1 in 3 teachers report their students are significantly less prepared for grade-level work this year compared with last year...

Moreover, USA Today reports that, in the absence of in-class education, schools with disadvantaged populations are seeing a frightening decline in their capacity to track the whereabouts of at-risk students. “Tens of thousands of children are unaccounted for altogether,” says USA Today. “Hillsborough County, Florida, started the year missing more than 7,000 students. Los Angeles saw kindergarten enrollment drop by about 6,000. There’s scant data about missing students’ progress, of course, but few presume they’re charging ahead academically.”

The same article also warns that “Children with disabilities and those learning English [who] have particularly struggled in the absence of in-class instruction. Many of those students were already lagging academically before the pandemic. Now, they’re even further behind – with time running out to meet key academic benchmarks.”

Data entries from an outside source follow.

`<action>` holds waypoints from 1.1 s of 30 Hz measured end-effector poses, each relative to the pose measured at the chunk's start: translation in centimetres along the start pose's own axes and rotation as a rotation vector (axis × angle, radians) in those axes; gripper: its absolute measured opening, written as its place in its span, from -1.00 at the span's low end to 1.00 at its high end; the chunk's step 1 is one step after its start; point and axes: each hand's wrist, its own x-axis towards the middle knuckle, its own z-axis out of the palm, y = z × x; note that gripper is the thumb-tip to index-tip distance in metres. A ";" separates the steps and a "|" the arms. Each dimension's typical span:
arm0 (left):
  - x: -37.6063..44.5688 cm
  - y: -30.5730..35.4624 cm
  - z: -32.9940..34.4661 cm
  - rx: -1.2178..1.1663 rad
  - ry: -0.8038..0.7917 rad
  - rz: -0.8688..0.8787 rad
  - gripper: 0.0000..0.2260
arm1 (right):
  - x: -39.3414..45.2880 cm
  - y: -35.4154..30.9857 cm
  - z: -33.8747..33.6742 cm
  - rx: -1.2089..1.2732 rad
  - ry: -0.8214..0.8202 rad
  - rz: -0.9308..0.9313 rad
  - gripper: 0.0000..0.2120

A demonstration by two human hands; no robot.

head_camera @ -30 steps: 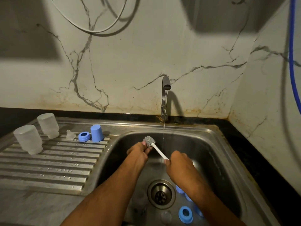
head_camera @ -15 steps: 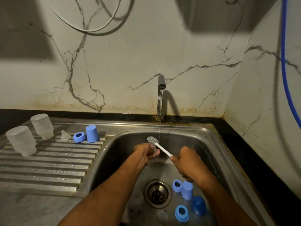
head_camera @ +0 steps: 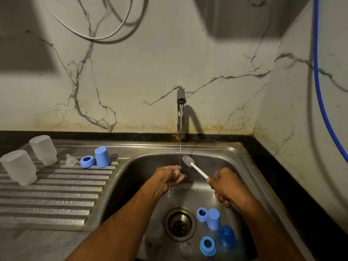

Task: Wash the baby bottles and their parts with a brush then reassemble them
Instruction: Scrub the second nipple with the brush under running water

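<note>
My right hand [head_camera: 225,185] grips the white handle of a small grey-bristled brush [head_camera: 190,162], its head raised beside the thin water stream. My left hand [head_camera: 169,177] is curled under the stream and seems to hold a small clear part, mostly hidden by the fingers. In the sink basin [head_camera: 235,166] lie blue rings [head_camera: 201,214] [head_camera: 207,245], a blue cap [head_camera: 213,219], a darker blue dome cap [head_camera: 227,236] and a clear teat [head_camera: 185,249]. On the drainboard [head_camera: 56,194] stand two upturned clear bottles [head_camera: 17,167] [head_camera: 43,149], a clear teat [head_camera: 71,160], a blue ring [head_camera: 87,161] and a blue cap [head_camera: 102,157].
The tap [head_camera: 180,113] at the back runs a thin stream. The drain [head_camera: 179,224] sits in the middle of the basin. A blue hose [head_camera: 318,81] hangs on the right wall, a white cable [head_camera: 105,29] on the back wall. Black counter edges the sink.
The brush has come away from my left hand and moved right. My left hand now sits under the water stream. The view tilted, showing more of the parts in the basin.
</note>
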 end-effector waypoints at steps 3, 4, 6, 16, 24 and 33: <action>-0.1 -0.1 0.2 0.040 0.029 0.026 -0.80 | 0.1 0.2 0.0 0.008 0.022 0.003 -0.64; 0.0 -0.3 0.3 0.061 0.039 0.043 -0.82 | 0.1 0.3 0.0 0.007 0.022 0.002 -0.65; -0.1 -0.5 0.4 0.089 0.041 0.080 -0.85 | 0.2 0.5 0.1 -0.003 0.023 0.002 -0.65; 0.8 -1.3 -0.2 0.436 0.089 0.356 -0.86 | 0.7 0.8 0.5 -0.012 0.036 0.010 -0.63; 1.0 -0.9 -0.7 0.373 0.143 0.342 -0.87 | 1.0 1.2 0.7 -0.005 0.030 0.020 -0.63; 0.9 -0.3 -0.6 0.030 -0.026 0.018 -0.82 | 1.3 1.5 0.8 -0.009 0.034 0.000 -0.62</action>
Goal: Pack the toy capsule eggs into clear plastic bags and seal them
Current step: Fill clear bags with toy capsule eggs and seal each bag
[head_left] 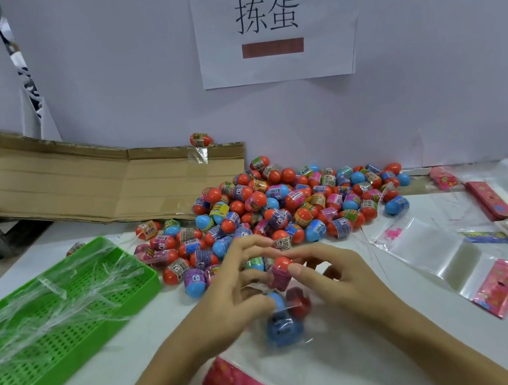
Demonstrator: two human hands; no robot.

Why does any of this matter in a conversation which is ostensibly about the ethical and practical realties of cheating? Because, as we’ve noted from the outset, neither the moral ambiguity or practical ease of cheating are more compelling forces than sheer desperation.

In the coming years, this desperation will be felt in myriad ways. The coming surge in cheating will be–as it has always been–a mere symptom of this desperation.

What can educators do?

The Wall Street Journal points to an array of strategies that teachers and schools are employing to better deter, detect, and enforce violations of the honor code. From video monitoring during testing and online proctoring systems that prevent the opening of other windows to strict time limits on test questions, schools do have technology-based options at their disposal to reduce the likelihood of cheating.

Of course, the availability of these resources is highly variable from one district to another. More universally available, and likely more constructive, are the efforts put forth by educators to adapt to the changing environment. Some educators have moved from multiple choice testing to open-ended questioning, demanding that their students provide responses in their own words. Some have replaced traditional testing with the student submission of video-recorded answers to individual exam questions. Others have simply leaned into the challenge by allowing for open-note exams, and adapting the format of testing to reflect this approach.

Each of these strategies shows an intuitive recognition that changing circumstances demand changing strategies, not just for evaluation, but for connecting with students and encouraging their engagement. However, none of them confronts the true challenge that we’re about to face. Getting students back on track will reveal just how many have fallen off, and just how far they’ve fallen.

Getting students back on track will reveal just how many have fallen off, and just how far they've fallen.

Struggling students have always represented a significant portion of the learning population. The economic success of the contract cheating business proves as much. That portion will now be larger than ever before, which means the pool of prospective cheaters will be larger than ever before.

This means that the only real strategy for preempting the coming surge in cheating is through outreach and intervention. We need to identify struggling students before they become desperate cheaters. The process of bringing our students back into the classrooms must include extensive academic support, personal engagement, reinstatement of support services, readily available mental health counseling, and engagement of parents, communities, and public support services.

It may also require us to reorient our general attitude toward cheating, which should certainly be met with policy, monitoring, and enforcement. But knowing what we know, both about what factors lead to cheating, and what our students have been through over the last year, we need to balance our suspicion with some measure of sympathy.

Reducing the number of prospective cheaters in education means giving help and hope to the desperate, whose numbers have surely grown this year.